● What to do
Only the pictures are to be dropped, and the rest of the data should be copied exactly.

● Recorded data
········

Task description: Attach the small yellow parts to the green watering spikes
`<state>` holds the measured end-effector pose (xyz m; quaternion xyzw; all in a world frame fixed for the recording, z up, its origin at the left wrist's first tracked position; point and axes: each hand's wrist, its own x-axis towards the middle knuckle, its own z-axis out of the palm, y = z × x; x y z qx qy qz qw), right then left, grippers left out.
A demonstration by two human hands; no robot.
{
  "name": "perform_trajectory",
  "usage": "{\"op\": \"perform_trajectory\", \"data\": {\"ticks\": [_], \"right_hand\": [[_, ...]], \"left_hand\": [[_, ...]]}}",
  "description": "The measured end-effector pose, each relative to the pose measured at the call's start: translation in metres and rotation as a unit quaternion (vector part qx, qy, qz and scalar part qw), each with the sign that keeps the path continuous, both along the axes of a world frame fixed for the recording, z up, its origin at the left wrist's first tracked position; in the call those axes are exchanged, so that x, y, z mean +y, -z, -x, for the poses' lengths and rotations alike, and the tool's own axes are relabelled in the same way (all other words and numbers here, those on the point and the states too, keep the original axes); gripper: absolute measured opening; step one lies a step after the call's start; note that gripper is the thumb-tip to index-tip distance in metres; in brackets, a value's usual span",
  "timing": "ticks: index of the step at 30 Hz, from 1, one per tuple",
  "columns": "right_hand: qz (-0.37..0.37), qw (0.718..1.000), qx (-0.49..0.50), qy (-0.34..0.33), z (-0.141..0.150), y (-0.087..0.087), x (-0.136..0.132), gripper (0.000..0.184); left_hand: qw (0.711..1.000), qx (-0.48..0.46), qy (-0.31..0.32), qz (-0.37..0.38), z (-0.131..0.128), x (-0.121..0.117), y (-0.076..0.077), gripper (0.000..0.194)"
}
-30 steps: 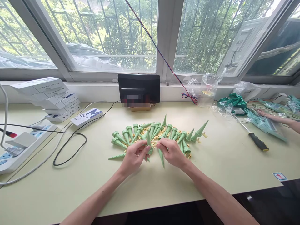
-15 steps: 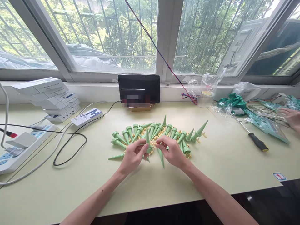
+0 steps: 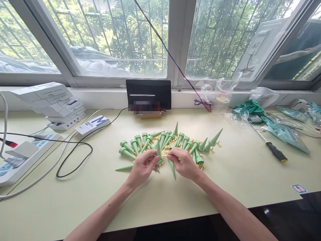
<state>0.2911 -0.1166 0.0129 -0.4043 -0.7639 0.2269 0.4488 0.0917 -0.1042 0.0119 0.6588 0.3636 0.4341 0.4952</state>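
Between the thumb and fingers of my left hand (image 3: 143,166) is a green plastic plant watering spike (image 3: 158,150), its point up. My right hand (image 3: 183,163) pinches a small yellow plastic valve (image 3: 164,155) close against the spike's side; whether it sits in the spike I cannot tell. Behind my hands lies a pile of more green watering spikes (image 3: 137,140) with yellow valves (image 3: 218,144) scattered among them. One loose spike (image 3: 123,168) points left beside my left hand, and another (image 3: 172,169) points toward me between my hands.
A tablet (image 3: 149,95) stands by the window. At left are stacked white boxes (image 3: 54,103), a power strip (image 3: 32,157) and a looped black cable (image 3: 91,154). At right lie a screwdriver (image 3: 276,151) and bagged teal items (image 3: 286,132). The table's front edge runs below my forearms.
Both hands keep nearly the same place, with the spike and the yellow valve shifted very slightly. Another person's hand at the far right has left the view.
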Motion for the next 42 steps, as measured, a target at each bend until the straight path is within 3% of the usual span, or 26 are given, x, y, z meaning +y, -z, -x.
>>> {"op": "perform_trajectory", "data": {"ticks": [12, 18, 25, 42], "right_hand": [[0.015, 1.0, -0.012, -0.01, -0.0003, 0.0015, 0.0004, 0.032], [0.008, 0.999, 0.03, 0.016, 0.0009, -0.001, 0.0001, 0.009], [-0.005, 1.0, 0.028, 0.0, 0.0, -0.0006, 0.0006, 0.006], [-0.014, 1.0, -0.013, -0.014, -0.0014, 0.0029, 0.0012, 0.024]], "left_hand": [[1.0, 0.017, -0.004, -0.016, -0.0014, -0.0015, -0.0018, 0.018], [0.999, 0.016, -0.037, 0.01, -0.0033, -0.0015, -0.0046, 0.022], [0.999, 0.009, -0.033, 0.015, -0.0025, -0.0011, -0.0033, 0.02], [1.0, 0.0, 0.004, -0.014, -0.0012, -0.0011, 0.0005, 0.015]]}}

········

● Solution for this task
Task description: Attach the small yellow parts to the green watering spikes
`<state>` holds the measured end-effector pose (xyz m; quaternion xyzw; all in a world frame fixed for the recording, z up, its origin at the left wrist's first tracked position; point and axes: each hand's wrist, its own x-axis towards the middle knuckle, its own z-axis out of the palm, y = z × x; x y z qx qy qz qw), right then left, grippers left out.
A demonstration by two human hands; no robot.
{
  "name": "perform_trajectory",
  "usage": "{\"op\": \"perform_trajectory\", \"data\": {\"ticks\": [_], \"right_hand\": [[_, ...]], \"left_hand\": [[_, ...]]}}",
  "description": "The measured end-effector pose, each relative to the pose measured at the call's start: translation in metres and rotation as a unit quaternion (vector part qx, qy, qz and scalar part qw), each with the sign that keeps the path continuous, both along the axes of a world frame fixed for the recording, z up, its origin at the left wrist's first tracked position; in the call those axes are exchanged, so that x, y, z mean +y, -z, -x, for the poses' lengths and rotations alike, and the tool's own axes are relabelled in the same way (all other words and numbers here, those on the point and the states too, keep the original axes); gripper: absolute measured opening; step one lies a step after the call's start; note that gripper is the thumb-tip to index-tip distance in metres; in brackets, a value's usual span",
  "timing": "ticks: index of the step at 30 Hz, from 1, one per tuple",
  "columns": "right_hand: qz (-0.37..0.37), qw (0.718..1.000), qx (-0.49..0.50), qy (-0.34..0.33), z (-0.141..0.150), y (-0.087..0.087), x (-0.136..0.132), gripper (0.000..0.184); left_hand: qw (0.711..1.000), qx (-0.48..0.46), qy (-0.31..0.32), qz (-0.37..0.38), z (-0.131..0.128), x (-0.121..0.117), y (-0.076..0.077), gripper (0.000..0.194)"
}
-30 steps: 
-15 steps: 
+0 steps: 
<state>0.2911 -0.1166 0.0129 -0.4043 -0.7639 0.2269 0.4488 0.0917 -0.1042 0.0119 0.6588 0.3636 0.4341 0.4952</state>
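Between the thumb and fingers of my left hand (image 3: 143,166) is a green plastic plant watering spike (image 3: 158,150), its point up. My right hand (image 3: 183,163) pinches a small yellow plastic valve (image 3: 164,155) close against the spike's side; whether it sits in the spike I cannot tell. Behind my hands lies a pile of more green watering spikes (image 3: 137,140) with yellow valves (image 3: 218,144) scattered among them. One loose spike (image 3: 123,168) points left beside my left hand, and another (image 3: 172,169) points toward me between my hands.
A tablet (image 3: 149,95) stands by the window. At left are stacked white boxes (image 3: 54,103), a power strip (image 3: 32,157) and a looped black cable (image 3: 91,154). At right lie a screwdriver (image 3: 276,151) and bagged teal items (image 3: 286,132). The table's front edge runs below my forearms.
Both hands keep nearly the same place, with the spike and the yellow valve shifted very slightly. Another person's hand at the far right has left the view.
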Motion for the next 42 steps, as measured, a target at each bend until the straight path is within 3% of the usual span, or 26 are given, x, y, z meaning +y, -z, -x.
>>> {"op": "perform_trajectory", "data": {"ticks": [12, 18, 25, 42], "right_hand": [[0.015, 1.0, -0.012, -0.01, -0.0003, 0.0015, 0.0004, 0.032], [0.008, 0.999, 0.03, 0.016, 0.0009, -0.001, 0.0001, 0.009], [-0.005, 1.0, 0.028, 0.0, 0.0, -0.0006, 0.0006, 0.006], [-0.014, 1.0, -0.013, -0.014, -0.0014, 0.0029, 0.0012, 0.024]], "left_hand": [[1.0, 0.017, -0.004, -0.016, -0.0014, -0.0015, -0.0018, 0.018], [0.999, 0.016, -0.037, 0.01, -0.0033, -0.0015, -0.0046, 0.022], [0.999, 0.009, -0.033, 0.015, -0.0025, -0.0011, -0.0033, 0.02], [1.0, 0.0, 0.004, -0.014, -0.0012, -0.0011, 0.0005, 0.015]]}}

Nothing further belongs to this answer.